Danach dient der begehrte Lagerungsrollstuhl nicht der Durchführung der Pflege, sondern dem Ausgleich der Behinderung und ist damit Gegenstand der Leistung der GKV. Zwar findet insoweit eine Pflegeerleichterung statt, als dass der Antragsteller sich außerhalb des Bettes nur mit dem Lagerungsrollstuhl ausreichend gesichert aufhalten kann. Jedoch steht unter Zugrundelegung einer wertenden Betrachtung bei der Rollstuhlversorgung die Ermöglichung der sicheren Teilnahme am Gemeinschaftsleben im Heim im Vordergrund. Dadurch erfolgt eine Aktivierung und Mobilisation des Antragstellers, also eine rehabilitierende Maßnahme. Dass die Teilnahme am Gemeinschaftsleben nur passiv erfolgt, ist unerheblich, da der Entscheidung des BSG vom 22. Juli 2004 (a.a.O.), nach der es auf die Möglichkeit der aktiven Teilnahme ankommt, auf Grund der Gesetzesänderung der Boden entzogen ist. Sie kann daher, auch wenn sie einen ähnlich gelagerten Fall betrifft, nicht zur Beurteilung herangezogen werden. Die Gesetzesänderung spricht gerade dafür, dass der Gesetzgeber in solchen Fällen die Versorgung durch die Krankenkassen ermöglichen wollte. Dagegen wird der Lagerungsrollstuhl eben nicht für die Durchführung der Grundpflege (z.B. Maßnahmen zur Unterstützung der Ausscheidung und Körperhygiene) benötigt. Auch dient er nicht allein als Transportmittel, um den Antragsteller innerhalb des Heimes zu transportieren. Letztendlich wird er auch regelmäßig außerhalb des Heimes benutzt. Damit sind gleichfalls die Kriterien erfüllt, die der "Abgrenzungskatalog der (damaligen) Spitzenverbände der Krankenkassen – zugleich handelnd als Spitzenverbände der Pflegekassen – zur Hilfemittelversorgung in stationären Pflegeeinrichtungen (Pflegeheimen) vom 26. März 2007, in der Beschlussfassung des Gremiums nach § 213 SGB V vom 7. Mai 2007" (Abgrenzungskatalog), Anhang, Seite 6, unter Berücksichtigung der geänderten Rechtslage und der weiteren Rechtsprechung des BSG aufgestellt hat.
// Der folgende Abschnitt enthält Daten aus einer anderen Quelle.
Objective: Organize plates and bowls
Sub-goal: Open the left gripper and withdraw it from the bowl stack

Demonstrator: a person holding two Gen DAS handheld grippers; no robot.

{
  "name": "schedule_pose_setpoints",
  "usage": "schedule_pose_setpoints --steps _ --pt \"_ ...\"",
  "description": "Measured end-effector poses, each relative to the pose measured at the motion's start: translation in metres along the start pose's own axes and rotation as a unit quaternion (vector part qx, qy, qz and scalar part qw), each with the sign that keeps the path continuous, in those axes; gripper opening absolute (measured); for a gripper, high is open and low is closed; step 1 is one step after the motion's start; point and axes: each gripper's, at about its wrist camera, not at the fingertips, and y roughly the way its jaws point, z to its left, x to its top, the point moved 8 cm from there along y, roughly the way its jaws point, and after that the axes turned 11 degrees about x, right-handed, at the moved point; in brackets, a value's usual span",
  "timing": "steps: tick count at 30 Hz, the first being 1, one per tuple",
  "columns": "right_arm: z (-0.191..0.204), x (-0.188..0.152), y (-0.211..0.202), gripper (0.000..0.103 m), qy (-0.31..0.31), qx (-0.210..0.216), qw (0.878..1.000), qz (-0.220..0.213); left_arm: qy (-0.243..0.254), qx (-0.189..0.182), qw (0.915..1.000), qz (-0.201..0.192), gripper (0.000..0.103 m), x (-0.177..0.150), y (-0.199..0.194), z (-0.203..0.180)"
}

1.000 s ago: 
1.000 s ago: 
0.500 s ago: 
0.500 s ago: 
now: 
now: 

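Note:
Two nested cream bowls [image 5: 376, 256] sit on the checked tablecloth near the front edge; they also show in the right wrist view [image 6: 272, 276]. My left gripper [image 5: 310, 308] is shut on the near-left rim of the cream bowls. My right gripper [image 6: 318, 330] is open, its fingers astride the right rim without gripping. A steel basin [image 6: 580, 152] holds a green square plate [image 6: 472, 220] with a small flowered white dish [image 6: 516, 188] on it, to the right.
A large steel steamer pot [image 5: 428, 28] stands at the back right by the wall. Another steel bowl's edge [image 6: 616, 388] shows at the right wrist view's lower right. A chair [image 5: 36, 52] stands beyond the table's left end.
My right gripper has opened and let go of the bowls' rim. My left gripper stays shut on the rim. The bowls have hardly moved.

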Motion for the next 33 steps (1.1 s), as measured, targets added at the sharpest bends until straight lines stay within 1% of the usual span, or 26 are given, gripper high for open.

Daraus, dass der Lagerungsrollstuhl zwar nicht individuell gefertigt, sondern allein serienmäßig hergestellt und angepasst wird, folgt nicht, dass es sich um ein pflegeerleichterndes Hilfsmittel handelt, das vom Pflegeheim zur Verfügung zu stellen ist. Das BSG hat insoweit betont, dass die individuelle Fertigung, wie z.B. bei einer Prothese, zwar in jedem Fall eine Leistungspflicht der GKV begründet, dies jedoch auch bei serienmäßig gefertigten Hilfsmitteln nicht ausgeschlossen ist. In diesem Zusammenhang ist zu berücksichtigen, dass eine individuelle Anpassung des Lagerungsrollstuhls erfolgt und er nur durch den Antragsteller, nicht aber durch andere Heimbewohner benutzt werden wird.

II. Gleichfalls liegt ein Anordnungsgrund vor, da es dem Antragsteller unzumutbar ist, den Ausgang des Hauptsacheverfahrens, das längere Zeit in Anspruch nehmen kann, abzuwarten. In Anbetracht der fortschreitenden Erkrankung und der fehlenden Sicherheit der derzeitigen Vorgehensweise, einen Rollstuhl eines verstorbenen Heimbewohners zu benutzen, kann er nicht darauf über einen längeren Zeitraum verwiesen werden, zumal ihm auch hierdurch nach seinem Vortrag nur eingeschränkt die Teilnahme am Gemeinschaftsleben ermöglicht würde. Der Antragsteller kann sich den streitigen Rollstuhl auch nicht selbst beschaffen, da er sozialhilfebedürftig im Sinne des Sozialgesetzbuchs/Zwölftes Buch (SGB XII) ist und daher die Mittel hierfür nicht aufbringen kann.

III. Die Kostenentscheidung beruht auf § 193 SGG.

IV. Dieser Beschluss kann nicht mit der Beschwerde an das Bundessozialgericht angefochten werden (§ 177 SGG).